Adoro dias friozinhos e ensolarados, como a maioria deles nesta semana. Amo a paisagem do início do outono, com as folhas ficando em degradê de laranja antes de caírem e acho meio tristes as árvores nuas e secas, mimetizando os meses cinzentos de inverno. Estações do ano são uma metáfora da vida, embora essa compreensão não seja tão óbvia. É difícil aceitar mutações e cortes repentinos, mas os comparar com ciclos da natureza pode servir de alento para encararmos até os piores momentos como transitórios e ter a certeza de que sempre há o novo a brotar e surpreender. Existe uma esperança rondando, de forma presencial, o tempo todo, é fato.
Gosto muito de uma frase da Cecília Meirelles que diz “aprendi com a primavera a deixar-me cortar e a voltar sempre inteira” e nela reside a necessidade de resiliência para um viver equilibrado. Não dá para ganhar sempre, mas dá para aproveitar bastante o caminho. É possível aprender, amadurecer e desfrutar da maior parte dos dias, especialmente se tivermos noção da efemeridade que nos ronda – a vida é cíclica, mas só podemos fazê-la acontecer agora mesmo (o que você está esperando?).
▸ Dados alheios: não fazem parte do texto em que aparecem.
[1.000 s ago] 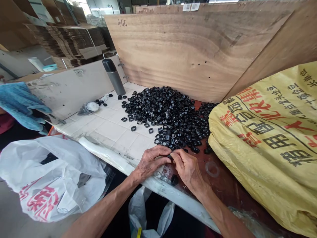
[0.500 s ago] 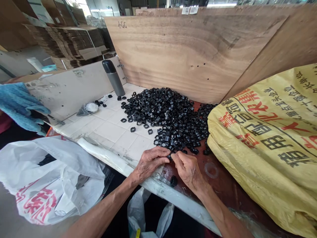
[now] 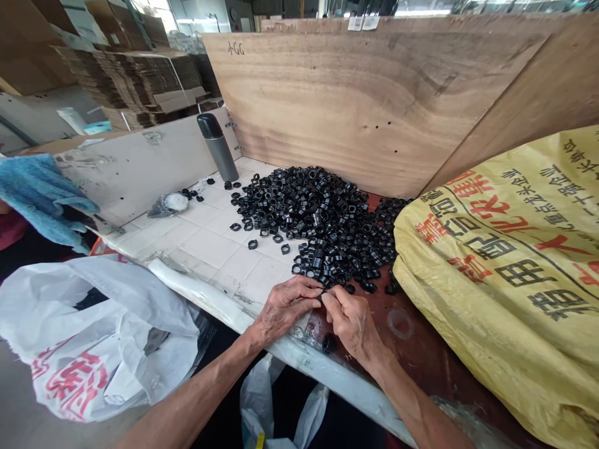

Recentemente fui instigada a pensar em uma árvore aleatória, a minha escolha, e depois a tentar observá-la de perto. Primeiro, pelo que ela teria chamado minha atenção e isso sempre evoca uma subjetividade, né? Numa interação, isso costuma acontecer com um sorriso – tão difícil de vermos em tempos pandêmicos –, com o formato do braço desenhado numa camisa, com o cabelo esvoaçante ao ar livre, com a leveza do espírito...
Não existe um padrão ao que nossos olhos decidem contemplar, mas voltemos à árvore. Se observada à distância, ficam evidentes características físicas que nos atraíram: alta, florida, colorida, imponente e por aí vai. À medida que nos aproximamos, conseguimos observar com mais detalhes o caule com suas cicatrizes e regenerações, que a transformaram na espécie que tanto admiramos. Na natureza, é muito mais fácil estabelecermos essa relação, ver que a beleza reside na transformação, na capacidade de transpor dificuldades e que o crescimento é um processo infindo. Conosco, não costumamos ser tão generosos e exigimos uma instantaneidade quase robótica, como se fôssemos seres estáticos.
Olhamos para nossas marcas e cicatrizes com menos complacência, como se não fossem elas, justamente, a razão do nosso aprimoramento espiritual – sou uma otimista e creio nisso. Se as árvores ficam maravilhosas e fortes depois de terem vencido obstáculos de crescimento e de perderem todos os frutos e as folhas, por que seríamos diferentes?
Nossa trajetória costuma ser cheia de pequenos momentos de superação individual, que deveriam nos encher de orgulho por sabermos que existem, em nós, recomeços para abraçar uma estação inteira. Ou todas elas, ciclicamente.